Are you a realist or an idealist?

Are you a realist or an idealist?


  • Total voters
    13
Definitions:

Realism is the view that it is possible (in theory) that an objective world can exist independently of any subjectivity whatsoever.

Idealism is the view that it is impossible (in theory) for an objective world to exist independently of some kind of subjectivity.

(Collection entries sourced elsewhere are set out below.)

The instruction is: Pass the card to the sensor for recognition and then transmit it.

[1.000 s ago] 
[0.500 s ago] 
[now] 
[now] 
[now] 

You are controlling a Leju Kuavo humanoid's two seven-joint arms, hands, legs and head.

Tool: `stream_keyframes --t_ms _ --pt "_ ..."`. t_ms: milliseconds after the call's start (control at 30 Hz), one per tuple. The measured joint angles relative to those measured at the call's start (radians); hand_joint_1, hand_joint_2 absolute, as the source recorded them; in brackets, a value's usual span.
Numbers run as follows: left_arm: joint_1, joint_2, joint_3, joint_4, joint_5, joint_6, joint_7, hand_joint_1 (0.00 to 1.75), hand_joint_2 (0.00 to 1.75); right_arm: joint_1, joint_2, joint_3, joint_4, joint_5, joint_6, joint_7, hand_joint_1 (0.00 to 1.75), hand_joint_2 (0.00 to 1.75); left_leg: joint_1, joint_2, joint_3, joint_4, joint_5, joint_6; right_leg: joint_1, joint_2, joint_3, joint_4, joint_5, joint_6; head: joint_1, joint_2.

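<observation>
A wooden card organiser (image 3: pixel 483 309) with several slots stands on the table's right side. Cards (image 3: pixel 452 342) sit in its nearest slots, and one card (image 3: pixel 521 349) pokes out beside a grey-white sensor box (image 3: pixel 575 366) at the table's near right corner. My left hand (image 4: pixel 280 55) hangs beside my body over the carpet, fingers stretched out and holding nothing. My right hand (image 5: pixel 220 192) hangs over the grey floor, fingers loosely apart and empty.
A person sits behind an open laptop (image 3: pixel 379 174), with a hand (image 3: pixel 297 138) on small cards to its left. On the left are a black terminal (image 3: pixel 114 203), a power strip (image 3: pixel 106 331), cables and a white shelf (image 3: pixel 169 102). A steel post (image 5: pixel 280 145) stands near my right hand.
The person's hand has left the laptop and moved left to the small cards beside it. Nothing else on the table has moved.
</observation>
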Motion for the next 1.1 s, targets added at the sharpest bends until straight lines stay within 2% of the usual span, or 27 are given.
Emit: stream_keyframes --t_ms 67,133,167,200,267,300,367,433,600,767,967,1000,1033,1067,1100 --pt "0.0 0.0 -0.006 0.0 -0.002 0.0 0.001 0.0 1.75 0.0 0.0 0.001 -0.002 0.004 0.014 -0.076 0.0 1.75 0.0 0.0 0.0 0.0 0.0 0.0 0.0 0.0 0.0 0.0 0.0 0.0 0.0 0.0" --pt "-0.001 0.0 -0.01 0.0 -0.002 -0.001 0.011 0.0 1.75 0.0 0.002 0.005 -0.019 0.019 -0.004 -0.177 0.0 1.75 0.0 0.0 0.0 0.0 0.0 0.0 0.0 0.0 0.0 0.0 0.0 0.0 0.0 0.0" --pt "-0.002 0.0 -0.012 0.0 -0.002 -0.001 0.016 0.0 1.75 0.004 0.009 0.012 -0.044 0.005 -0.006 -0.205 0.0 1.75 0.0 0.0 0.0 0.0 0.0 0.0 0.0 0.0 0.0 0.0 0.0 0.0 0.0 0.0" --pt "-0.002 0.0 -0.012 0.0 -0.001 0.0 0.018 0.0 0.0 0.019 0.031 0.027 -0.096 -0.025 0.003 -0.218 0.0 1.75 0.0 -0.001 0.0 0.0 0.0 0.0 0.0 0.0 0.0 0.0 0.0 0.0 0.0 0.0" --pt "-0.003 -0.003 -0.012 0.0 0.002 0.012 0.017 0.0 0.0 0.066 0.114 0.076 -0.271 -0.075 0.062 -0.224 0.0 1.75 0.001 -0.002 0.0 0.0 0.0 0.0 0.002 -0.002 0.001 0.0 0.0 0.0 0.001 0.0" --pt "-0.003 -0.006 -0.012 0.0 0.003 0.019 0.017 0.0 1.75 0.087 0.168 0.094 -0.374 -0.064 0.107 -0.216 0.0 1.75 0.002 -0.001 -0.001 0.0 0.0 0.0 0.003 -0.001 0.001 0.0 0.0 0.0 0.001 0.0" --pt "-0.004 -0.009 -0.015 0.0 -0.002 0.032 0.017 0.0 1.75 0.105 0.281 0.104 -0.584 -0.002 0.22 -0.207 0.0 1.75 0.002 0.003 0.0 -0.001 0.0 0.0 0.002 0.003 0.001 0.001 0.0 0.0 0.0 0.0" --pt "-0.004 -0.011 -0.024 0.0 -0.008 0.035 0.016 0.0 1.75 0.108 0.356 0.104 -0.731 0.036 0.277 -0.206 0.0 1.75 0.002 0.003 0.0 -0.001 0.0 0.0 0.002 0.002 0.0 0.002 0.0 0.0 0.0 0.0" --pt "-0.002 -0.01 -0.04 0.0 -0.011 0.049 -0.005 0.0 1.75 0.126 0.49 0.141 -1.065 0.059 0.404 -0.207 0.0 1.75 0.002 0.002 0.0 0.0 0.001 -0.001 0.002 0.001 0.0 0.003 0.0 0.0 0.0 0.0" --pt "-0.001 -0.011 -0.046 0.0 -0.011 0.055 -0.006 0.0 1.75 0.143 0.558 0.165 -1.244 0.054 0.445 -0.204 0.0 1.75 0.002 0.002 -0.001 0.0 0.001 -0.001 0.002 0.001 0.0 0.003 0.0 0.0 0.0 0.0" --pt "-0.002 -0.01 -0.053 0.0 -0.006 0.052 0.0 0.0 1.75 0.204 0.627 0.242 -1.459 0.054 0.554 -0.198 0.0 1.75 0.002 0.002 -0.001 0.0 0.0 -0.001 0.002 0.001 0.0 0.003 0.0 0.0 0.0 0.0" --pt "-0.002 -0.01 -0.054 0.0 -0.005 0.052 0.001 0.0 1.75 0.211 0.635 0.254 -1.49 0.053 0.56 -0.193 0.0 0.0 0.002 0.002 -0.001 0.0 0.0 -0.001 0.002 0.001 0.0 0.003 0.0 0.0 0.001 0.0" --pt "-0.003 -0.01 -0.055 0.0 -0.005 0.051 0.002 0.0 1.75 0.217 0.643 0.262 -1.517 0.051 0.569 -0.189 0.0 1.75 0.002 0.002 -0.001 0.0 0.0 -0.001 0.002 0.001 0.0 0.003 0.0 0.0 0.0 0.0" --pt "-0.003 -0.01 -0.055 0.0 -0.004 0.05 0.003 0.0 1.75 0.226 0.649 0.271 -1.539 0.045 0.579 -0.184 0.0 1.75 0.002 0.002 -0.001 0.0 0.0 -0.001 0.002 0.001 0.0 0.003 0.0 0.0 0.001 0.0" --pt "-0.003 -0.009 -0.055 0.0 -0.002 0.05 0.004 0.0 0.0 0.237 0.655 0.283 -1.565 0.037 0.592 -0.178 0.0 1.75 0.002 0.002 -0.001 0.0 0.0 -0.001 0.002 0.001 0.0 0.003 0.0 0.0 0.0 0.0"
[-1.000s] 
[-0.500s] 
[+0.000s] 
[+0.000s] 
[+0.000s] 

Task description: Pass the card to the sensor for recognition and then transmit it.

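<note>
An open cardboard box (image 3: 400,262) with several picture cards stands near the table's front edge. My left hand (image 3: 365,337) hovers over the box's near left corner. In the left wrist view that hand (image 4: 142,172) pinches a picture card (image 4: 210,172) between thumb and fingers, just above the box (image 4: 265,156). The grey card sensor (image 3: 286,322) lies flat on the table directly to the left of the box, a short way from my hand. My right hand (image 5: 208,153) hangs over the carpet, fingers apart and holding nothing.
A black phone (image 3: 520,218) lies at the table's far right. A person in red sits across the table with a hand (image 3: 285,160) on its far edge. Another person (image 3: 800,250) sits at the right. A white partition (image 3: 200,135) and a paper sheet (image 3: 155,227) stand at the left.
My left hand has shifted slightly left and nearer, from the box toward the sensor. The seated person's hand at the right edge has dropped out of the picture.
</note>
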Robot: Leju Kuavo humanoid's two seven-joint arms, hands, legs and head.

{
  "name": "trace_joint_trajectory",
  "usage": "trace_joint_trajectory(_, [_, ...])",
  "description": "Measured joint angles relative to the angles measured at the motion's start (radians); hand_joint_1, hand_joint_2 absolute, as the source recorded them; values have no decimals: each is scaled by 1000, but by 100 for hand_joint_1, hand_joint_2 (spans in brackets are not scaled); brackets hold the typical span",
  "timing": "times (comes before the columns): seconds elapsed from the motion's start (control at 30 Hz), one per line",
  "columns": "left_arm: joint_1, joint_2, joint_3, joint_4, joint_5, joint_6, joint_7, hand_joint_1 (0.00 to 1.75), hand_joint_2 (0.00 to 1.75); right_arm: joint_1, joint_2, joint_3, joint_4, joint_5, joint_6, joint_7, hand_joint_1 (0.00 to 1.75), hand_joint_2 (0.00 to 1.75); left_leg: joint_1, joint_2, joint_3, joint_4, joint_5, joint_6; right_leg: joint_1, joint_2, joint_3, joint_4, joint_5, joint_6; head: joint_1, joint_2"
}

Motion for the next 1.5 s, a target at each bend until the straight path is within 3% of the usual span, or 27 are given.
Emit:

Thus defined, are you a realist or an idealist?
 
Seems both subjective and shared; a process at one perception and a result at another; random and not random; spatial and temporal; a wave and a particle; squished space and expanded time; a pattern and a meaning; energy and matter; an electric field and a magnetic field; squished time and expanded space; idealistic and realistic; internal and external...
 
I voted for realist because I don't know how anyone could say that it's not possible in principle. Furthermore, it's clear that some sort of objective world exists or else we would all experience independent realities. Even if the objective world is the product of some sort of idealist meta-mind, it's still objective.

Perhaps by "some kind of subjectivity" you mean a meta-mind, but there is no way to demonstrate that it is a meta-mind versus some more physical sort of thing.

~~ Paul
 
I voted for realist because I don't know how anyone could say that it's not possible in principle. Furthermore, it's clear that some sort of objective world exists or else we would all experience independent realities. Even if the objective world is the product of some sort of idealist meta-mind, it's still objective.

Perhaps by "some kind of subjectivity" you mean a meta-mind, but there is no way to demonstrate that it is a meta-mind versus some more physical sort of thing.

~~ Paul

The external world certainly seems shared... but I still have a subjective experience of it. Colour, hallucinations etc. seem to point at this. But I would agree that once something has become a fact in the external world, it affects everybody in a shared way, just as if there is a continual objective state, even if there isn't.

I have moved a little on that... I wrote out a thought experiment last week, which sorta began to convince me that there may not be much point in arguing for either idealism or realism.

It seems stronger (to me) to argue that my experience is subjective, and also shared.